Date: Wed, 4 Jan 2006 21:52:53 -0500
Reply-To: Jay Weedon <jweedon@EARTHLINK.NET>
Sender: "SAS(r) Discussion" <SAS-L@LISTSERV.UGA.EDU>
From: Jay Weedon <jweedon@EARTHLINK.NET>
Organization: http://newsguy.com
Subject: Re: Using Sub in Random statement of Proc Mixed
Content-Type: text/plain; charset=us-ascii
On Wed, 4 Jan 2006 11:48:46 -0800, davidlcassell@MSN.COM (David L
Cassell) wrote:
>excel_hari@YAHOO.COM wrote back:
>>Jay,
>>
>>First of all thanks a TON for replying to my doubts. It certainly took
>>time for me to digest what you have explained above. And finally I
>>could see "subject" at the end of the tunnel.
>>
>> >1 makes perfect sense, because computationally an intercept is the
>> >regression coefficient attached to a predictor that always has value
>> > 1, e.g., in the model
>>
>> >E(Y) = b1*1 + b2*X
>>
>>The above is certainly a revelation to me. Once I was able to "accept"
>>this all the doubts in my previous posts seem to melt away (or it did
>>seem to!!). I have something to ask you. This particular idea of "1"
>>being the predictor variable associated with Intercept is a "new
>>concept" to me. I have been through some of the tutorials in web about
>>regression etc but not able to understand as to why in none of those
>>tutorials, this way of looking at things have not been mentioned. I
>>have also been through David Levine's Business statistics and some
>>other book(s) but no where I have come across this. I would be grateful
>>if you could pass on a web resource in which I could read a little more
>>about this representation.
>
>Any website which discusses regression in terms of matrix representation
>will
>cover this, although it may not be clear that is what they are saying. But
>you
>said you didn't want to get into the matrix aspect (even though I think it
>is
>way easier to understand regression and general linear models when looking
>at it as matrix manipulation).
>
>If you write out the design matrix for your simple linear regression above,
>it
>has 2 columns. The first column is all '1's, and the second column is your
>X's.
>So you have n equations (i=1,...,n), each of which looks like:
>
> Yi = a*1 + b*Xi + ei
>
>The expected value of Y is the constant part, since ei has mean zero. So
>you
>have Jay's formula above.
For sure, the 1 pops right out when you frame the problem in terms of
specifying the "design" matrix.
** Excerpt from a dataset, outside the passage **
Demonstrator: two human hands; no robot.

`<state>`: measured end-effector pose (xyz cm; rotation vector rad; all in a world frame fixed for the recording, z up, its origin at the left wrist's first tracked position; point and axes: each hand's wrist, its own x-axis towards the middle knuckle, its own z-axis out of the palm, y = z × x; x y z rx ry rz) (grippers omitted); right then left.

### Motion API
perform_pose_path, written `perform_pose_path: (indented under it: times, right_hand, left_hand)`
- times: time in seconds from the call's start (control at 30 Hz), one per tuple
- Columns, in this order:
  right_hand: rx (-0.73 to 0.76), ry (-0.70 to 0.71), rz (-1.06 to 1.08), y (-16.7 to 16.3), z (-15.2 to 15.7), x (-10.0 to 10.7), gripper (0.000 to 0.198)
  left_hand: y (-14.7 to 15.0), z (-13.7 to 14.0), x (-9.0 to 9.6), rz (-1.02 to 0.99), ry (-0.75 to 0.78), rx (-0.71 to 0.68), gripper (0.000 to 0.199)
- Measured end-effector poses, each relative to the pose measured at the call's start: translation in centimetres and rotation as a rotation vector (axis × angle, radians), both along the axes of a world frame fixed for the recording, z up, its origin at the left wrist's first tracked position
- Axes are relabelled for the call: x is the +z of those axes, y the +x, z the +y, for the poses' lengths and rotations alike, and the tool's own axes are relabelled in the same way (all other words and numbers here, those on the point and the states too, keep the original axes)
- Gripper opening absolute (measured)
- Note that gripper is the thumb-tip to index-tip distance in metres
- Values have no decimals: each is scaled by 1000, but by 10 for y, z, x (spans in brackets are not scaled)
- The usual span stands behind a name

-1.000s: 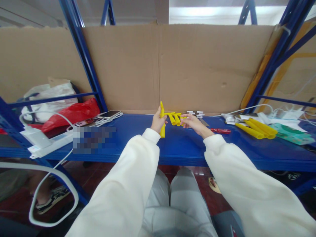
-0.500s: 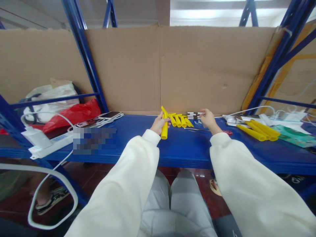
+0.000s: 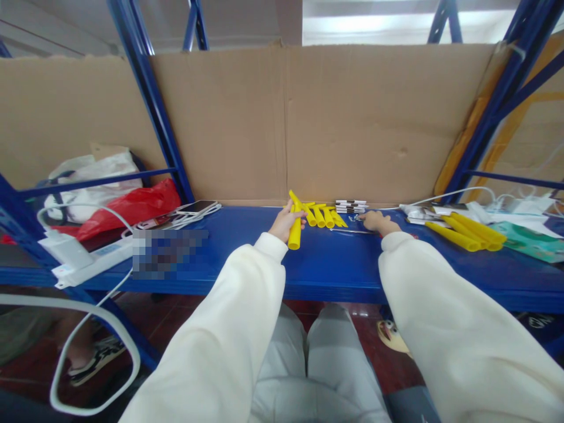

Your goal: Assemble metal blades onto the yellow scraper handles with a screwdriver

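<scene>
Since 0.5 s ago, right hand (image 3: 377, 222) lowered onto blue shelf (image 3: 326, 264), fingertips pinching small parts; left hand (image 3: 285, 221) clenched on yellow tube (image 3: 295, 226); next, lifting 1 part to it.

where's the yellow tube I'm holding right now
In the head view the yellow tube is in your left hand, centre of the blue shelf, just left of the row of yellow pieces.
</scene>
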<state>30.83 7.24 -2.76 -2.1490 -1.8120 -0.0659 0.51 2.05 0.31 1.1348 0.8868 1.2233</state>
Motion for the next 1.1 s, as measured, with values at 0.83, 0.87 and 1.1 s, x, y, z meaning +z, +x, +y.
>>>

You (Hari) would be well advised to
learn this approach - e.g., the SAS documentation about /sub in the
random statement explains quite concisely how it works, but it's
phrased in terms of matrices, so if you can't follow that line of
argument you're at a disadvantage.
Most texts on linear regression, e.g., Draper & Smith, will show how
matrix representation works with linear models. The Wikipedia article
http://en.wikipedia.org/wiki/Linear_regression mentions that the first
column of the design matrix contains n 1's, but if you don't know even
what matrices are you'll need to do the prerequisite study, perhaps an
undergraduate course in linear algebra.
>>Ok a question about SAS implementation/design of subject (and related)
>>option in Proc mixed.
>>a) (probaby a stupid question) In the random statement we write
>>predictors and not the coefficients associated with predictors. So in
>>the case of "intercept" why are we writing the coefficient (which is
>>intercept) itself rather than writing 1. Doesnt it amount to
>>incosistent representation?
>
>Not a stupid question. But what's the difference? INTERCEPT is always
>clearer. And, if you want something more complex, say a random intercept
>in a mixed model, you wouldn't have a single column of '1's in a single
>matrix.
>So the keyword seems more useful and less likely to be confused for
>something
>else in the code.
I agree with Hari that at least in the case of the fixed intercept
this does represent a logical inconsistency. David's point is also
well made, and in any case, people who work with statistical software
are used to this terminology.
Jay
|